La reciente decisión del presidente de EE.UU., Donald Trump, de paralizar el acercamiento a Cuba supone volver a la retórica de la Guerra Fría y perjudicará los intereses no solo de cubanos sino también de los propios estadounidenses, advirtió ayer el canciller cubano, Bruno Rodríguez.
"Las medidas que acaba de anunciar el presidente Trump (...) son absolutamente insostenibles. El bloqueo es una pieza de la Guerra Fría. Primero, es criminal y genocida, según las convenciones de Ginebra contra el genocidio", denunció el jefe de la diplomacia cubana en una rueda de prensa en Viena.
"Sin duda, la política de Trump marca un retroceso en las relaciones entre ambos países", agregó. Rodríguez calificó de "grotesco espectáculo salido de la Guerra Fría" el anunció del republicano Trump el pasado viernes de que revierte parte de la políticas de acercamiento que inició su antecesor en la Casa Blanca, Barack Obama.
De hecho, afirmó que esa actitud no solo afectará a las relaciones entre los dos países sino también a las "relaciones de Estados Unidos con América Latina". Rodríguez recordó que con este giro en la política exterior de Washington Trump no sólo ignora el apoyo mayoritario del Congreso de EE.UU. al levantamiento del bloqueo económico a Cuba, sino también el parecer del sector empresarial y, en general, de la opinión pública estadounidense.
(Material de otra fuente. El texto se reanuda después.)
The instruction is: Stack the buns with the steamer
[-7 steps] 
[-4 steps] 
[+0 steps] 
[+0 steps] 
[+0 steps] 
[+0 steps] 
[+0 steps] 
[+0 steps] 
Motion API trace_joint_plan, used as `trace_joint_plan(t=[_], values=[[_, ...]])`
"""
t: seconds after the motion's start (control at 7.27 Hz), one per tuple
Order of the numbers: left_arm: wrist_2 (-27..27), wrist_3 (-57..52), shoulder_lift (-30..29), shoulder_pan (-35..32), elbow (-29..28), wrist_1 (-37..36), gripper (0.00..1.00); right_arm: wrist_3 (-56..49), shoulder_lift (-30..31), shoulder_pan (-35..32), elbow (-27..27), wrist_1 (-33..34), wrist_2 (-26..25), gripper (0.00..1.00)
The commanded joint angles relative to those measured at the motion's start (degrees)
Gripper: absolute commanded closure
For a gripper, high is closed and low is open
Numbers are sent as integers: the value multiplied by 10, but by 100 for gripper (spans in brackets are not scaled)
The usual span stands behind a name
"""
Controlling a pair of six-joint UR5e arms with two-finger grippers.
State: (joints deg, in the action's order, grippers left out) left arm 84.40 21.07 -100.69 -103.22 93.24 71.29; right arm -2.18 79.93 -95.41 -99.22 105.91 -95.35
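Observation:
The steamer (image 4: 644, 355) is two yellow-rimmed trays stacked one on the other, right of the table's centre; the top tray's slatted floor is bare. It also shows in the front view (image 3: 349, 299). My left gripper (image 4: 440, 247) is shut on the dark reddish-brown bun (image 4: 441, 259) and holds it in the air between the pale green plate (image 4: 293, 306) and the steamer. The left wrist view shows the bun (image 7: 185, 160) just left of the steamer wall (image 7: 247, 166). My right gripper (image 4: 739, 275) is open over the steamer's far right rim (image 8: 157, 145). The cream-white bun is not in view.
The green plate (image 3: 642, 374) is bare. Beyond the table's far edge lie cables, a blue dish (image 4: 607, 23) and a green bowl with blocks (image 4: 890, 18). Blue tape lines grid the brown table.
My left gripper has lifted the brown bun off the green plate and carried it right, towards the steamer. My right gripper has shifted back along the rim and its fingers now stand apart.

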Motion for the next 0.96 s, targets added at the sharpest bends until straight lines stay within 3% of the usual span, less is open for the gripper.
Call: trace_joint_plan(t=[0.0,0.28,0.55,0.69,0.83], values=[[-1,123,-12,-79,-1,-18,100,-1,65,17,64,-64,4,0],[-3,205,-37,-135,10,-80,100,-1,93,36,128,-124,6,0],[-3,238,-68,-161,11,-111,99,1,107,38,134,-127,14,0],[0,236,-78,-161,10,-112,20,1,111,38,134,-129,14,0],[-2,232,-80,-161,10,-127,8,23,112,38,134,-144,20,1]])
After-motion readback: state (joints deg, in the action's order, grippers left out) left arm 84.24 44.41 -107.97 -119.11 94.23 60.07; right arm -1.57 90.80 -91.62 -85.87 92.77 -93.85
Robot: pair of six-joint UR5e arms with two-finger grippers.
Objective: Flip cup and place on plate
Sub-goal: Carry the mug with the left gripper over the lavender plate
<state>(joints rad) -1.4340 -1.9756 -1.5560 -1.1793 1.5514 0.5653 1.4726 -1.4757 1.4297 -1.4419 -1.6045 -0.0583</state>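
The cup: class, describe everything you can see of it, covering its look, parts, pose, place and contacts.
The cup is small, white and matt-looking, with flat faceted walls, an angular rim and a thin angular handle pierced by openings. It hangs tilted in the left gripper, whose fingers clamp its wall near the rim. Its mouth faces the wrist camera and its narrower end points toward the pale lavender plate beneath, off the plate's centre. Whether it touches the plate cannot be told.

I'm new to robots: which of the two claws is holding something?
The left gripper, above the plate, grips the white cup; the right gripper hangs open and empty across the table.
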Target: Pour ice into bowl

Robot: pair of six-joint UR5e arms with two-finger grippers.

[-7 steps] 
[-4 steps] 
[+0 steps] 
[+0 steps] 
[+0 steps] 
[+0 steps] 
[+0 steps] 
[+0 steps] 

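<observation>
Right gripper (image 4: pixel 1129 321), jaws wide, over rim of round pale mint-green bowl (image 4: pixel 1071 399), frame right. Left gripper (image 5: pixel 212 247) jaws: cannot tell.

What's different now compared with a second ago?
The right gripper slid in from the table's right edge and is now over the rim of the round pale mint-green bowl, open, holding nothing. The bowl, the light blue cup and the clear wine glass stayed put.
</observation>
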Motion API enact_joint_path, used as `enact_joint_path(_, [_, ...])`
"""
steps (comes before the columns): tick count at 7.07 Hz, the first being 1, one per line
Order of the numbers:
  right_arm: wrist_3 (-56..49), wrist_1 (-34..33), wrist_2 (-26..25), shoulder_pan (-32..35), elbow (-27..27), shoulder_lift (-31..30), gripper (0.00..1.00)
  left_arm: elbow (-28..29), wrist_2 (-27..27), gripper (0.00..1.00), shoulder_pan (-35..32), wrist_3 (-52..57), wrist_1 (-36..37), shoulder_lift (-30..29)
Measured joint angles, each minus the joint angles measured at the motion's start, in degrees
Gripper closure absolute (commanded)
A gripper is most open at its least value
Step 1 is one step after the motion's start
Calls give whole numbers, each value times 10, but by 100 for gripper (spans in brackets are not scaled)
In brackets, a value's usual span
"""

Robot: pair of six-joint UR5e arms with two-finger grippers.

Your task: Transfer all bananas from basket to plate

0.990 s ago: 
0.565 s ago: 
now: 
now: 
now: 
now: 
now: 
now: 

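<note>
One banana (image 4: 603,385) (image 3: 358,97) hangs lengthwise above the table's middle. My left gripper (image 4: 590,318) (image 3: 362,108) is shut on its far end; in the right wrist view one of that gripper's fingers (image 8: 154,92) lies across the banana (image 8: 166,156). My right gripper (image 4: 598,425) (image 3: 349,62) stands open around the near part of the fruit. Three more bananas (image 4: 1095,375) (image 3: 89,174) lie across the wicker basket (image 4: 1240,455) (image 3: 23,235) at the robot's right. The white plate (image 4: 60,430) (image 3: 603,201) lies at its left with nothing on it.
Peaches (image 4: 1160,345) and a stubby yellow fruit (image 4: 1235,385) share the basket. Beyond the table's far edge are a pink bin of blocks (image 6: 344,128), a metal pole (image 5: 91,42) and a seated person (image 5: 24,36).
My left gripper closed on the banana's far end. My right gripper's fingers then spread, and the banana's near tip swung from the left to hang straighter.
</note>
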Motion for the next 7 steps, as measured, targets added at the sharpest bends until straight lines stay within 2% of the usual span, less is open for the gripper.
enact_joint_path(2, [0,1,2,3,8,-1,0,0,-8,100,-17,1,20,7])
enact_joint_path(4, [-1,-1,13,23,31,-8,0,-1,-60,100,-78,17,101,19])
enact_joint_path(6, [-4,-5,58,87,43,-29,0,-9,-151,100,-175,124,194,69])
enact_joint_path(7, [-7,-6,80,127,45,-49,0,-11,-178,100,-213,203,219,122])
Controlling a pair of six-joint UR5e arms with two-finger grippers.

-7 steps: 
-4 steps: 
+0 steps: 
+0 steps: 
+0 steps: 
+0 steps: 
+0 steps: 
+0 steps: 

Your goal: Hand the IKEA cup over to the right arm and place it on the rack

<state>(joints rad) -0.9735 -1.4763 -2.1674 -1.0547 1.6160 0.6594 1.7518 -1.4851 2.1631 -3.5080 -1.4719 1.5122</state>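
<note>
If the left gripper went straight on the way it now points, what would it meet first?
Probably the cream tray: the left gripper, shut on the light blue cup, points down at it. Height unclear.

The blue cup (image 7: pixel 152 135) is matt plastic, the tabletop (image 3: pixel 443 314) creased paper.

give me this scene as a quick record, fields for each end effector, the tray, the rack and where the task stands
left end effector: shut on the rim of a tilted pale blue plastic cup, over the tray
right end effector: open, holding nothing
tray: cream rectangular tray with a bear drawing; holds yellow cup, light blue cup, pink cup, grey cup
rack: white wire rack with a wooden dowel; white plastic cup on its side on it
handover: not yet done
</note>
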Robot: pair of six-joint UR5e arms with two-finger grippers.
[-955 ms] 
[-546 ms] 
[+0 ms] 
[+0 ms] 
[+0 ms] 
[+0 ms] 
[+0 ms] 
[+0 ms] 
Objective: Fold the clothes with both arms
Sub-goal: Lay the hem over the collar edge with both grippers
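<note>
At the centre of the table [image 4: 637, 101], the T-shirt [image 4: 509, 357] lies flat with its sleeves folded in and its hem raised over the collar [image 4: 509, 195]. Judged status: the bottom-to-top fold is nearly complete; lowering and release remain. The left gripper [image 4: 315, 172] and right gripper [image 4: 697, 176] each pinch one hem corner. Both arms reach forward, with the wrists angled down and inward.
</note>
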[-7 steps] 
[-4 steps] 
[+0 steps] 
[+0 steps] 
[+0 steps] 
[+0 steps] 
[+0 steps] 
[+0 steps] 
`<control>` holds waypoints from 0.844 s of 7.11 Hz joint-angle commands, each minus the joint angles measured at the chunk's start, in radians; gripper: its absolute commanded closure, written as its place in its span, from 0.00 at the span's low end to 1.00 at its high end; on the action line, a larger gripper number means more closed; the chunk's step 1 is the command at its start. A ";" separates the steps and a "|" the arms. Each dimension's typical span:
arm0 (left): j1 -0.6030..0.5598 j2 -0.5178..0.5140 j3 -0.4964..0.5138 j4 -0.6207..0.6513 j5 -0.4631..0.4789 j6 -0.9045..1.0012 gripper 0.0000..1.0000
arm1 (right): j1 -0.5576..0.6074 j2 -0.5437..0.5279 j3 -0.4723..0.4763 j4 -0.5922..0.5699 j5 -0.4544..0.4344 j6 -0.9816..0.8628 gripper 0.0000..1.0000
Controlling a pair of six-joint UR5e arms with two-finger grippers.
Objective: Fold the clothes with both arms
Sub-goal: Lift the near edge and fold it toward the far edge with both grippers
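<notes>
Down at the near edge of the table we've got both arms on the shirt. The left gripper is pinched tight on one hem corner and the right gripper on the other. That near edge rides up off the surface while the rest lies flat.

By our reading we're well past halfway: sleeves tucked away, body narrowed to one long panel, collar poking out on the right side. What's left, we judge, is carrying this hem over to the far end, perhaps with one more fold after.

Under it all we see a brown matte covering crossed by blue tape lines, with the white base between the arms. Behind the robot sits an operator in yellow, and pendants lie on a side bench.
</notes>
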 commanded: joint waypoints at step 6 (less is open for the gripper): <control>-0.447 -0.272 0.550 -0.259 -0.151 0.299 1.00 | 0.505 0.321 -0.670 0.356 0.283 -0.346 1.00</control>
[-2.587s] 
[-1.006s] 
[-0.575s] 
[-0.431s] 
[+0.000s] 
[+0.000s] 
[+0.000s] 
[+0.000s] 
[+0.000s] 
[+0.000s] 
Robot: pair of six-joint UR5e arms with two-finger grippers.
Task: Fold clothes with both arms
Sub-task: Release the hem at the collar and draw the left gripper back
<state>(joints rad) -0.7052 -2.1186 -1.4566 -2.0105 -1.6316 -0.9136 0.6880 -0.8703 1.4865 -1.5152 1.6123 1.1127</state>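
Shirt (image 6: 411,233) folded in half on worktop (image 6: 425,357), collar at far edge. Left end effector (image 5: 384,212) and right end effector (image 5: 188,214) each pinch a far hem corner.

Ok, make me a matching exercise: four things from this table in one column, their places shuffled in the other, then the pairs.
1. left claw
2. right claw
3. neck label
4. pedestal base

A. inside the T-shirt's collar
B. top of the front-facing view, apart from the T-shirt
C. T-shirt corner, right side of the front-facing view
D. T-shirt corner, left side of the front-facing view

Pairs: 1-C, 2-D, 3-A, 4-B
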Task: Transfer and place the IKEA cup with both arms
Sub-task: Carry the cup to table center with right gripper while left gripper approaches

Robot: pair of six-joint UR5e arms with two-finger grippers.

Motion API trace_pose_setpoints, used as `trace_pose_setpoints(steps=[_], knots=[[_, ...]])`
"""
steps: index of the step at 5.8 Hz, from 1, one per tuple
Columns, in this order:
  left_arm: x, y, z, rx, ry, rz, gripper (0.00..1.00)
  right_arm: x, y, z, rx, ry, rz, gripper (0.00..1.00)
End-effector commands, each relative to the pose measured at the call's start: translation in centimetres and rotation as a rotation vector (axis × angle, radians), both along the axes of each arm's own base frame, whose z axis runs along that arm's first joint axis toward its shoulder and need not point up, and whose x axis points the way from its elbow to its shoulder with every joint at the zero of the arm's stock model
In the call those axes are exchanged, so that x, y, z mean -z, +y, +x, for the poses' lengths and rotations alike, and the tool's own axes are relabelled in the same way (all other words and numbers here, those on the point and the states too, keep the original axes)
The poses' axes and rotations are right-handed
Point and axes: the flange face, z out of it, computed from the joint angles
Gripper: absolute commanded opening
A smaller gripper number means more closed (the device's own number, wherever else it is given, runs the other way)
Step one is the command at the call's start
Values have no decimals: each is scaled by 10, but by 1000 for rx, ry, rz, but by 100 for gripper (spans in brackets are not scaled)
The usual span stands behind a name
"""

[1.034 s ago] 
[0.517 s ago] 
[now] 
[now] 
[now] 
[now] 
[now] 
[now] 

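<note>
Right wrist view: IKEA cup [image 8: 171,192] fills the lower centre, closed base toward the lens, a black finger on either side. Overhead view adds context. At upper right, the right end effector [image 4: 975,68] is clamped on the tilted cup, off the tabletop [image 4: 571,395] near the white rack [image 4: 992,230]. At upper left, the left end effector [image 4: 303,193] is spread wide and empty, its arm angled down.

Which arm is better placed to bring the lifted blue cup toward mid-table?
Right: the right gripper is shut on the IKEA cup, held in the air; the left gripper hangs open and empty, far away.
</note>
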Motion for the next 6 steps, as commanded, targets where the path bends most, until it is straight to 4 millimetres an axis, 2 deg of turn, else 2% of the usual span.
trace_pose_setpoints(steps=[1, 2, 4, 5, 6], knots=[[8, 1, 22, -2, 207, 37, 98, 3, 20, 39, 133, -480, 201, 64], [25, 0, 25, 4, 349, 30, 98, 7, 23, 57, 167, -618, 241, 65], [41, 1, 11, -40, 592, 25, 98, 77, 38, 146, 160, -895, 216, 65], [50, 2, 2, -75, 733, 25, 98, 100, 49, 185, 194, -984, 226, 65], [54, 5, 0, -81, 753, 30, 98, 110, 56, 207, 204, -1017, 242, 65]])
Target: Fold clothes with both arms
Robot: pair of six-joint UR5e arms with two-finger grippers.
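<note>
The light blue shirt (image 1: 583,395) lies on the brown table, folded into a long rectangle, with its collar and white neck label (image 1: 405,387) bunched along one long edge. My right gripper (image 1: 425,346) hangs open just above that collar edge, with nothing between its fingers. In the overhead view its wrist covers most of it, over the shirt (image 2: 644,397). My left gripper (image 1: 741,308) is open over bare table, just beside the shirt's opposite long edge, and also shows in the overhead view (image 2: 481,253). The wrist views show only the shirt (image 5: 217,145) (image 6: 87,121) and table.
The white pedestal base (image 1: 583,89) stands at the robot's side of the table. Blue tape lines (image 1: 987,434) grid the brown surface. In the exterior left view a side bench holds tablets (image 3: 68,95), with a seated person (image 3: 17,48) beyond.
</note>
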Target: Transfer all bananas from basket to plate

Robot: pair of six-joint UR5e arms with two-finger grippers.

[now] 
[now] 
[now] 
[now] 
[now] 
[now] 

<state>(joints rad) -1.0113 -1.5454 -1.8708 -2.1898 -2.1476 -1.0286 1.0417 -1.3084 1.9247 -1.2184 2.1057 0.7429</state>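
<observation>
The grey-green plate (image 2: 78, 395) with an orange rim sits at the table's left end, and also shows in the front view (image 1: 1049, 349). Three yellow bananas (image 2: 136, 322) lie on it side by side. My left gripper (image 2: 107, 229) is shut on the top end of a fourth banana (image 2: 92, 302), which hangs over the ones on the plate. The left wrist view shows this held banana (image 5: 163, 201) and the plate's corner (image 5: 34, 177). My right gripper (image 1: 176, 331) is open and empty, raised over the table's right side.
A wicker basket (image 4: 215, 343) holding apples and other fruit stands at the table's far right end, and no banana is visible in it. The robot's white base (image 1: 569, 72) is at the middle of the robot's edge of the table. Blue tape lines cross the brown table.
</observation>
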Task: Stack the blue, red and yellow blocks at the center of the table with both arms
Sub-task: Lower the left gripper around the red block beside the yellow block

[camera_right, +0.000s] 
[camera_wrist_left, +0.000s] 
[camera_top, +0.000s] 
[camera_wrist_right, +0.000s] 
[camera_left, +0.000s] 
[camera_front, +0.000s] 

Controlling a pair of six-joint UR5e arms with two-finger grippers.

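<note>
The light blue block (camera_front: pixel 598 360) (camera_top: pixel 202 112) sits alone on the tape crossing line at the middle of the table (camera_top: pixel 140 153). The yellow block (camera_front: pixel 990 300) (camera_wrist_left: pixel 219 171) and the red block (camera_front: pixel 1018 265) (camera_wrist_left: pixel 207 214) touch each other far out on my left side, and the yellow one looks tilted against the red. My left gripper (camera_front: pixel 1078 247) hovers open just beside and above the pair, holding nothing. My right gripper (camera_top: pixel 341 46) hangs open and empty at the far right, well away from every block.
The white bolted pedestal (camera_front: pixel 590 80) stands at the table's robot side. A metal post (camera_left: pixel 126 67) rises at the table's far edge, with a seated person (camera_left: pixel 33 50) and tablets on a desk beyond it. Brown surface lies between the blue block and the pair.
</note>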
El ministro cubano advirtió de que los propios intereses del gigante norteamericano se verán afectados.
"Es curiosa la paradoja, porque Trump ha dicho que su prioridad son los ciudadanos estadounidenses, su prioridad es la creación de empleo, favorecer las oportunidades de empresas estadounidenses. Con estas medidas hace todo lo contrario", valoró Rodríguez. Llevantar el bloqueo sí que favorecería a los intereses de EE.UU., de sus electores y de quienes pagan los impuestos, que son los que sostienen al Gobierno.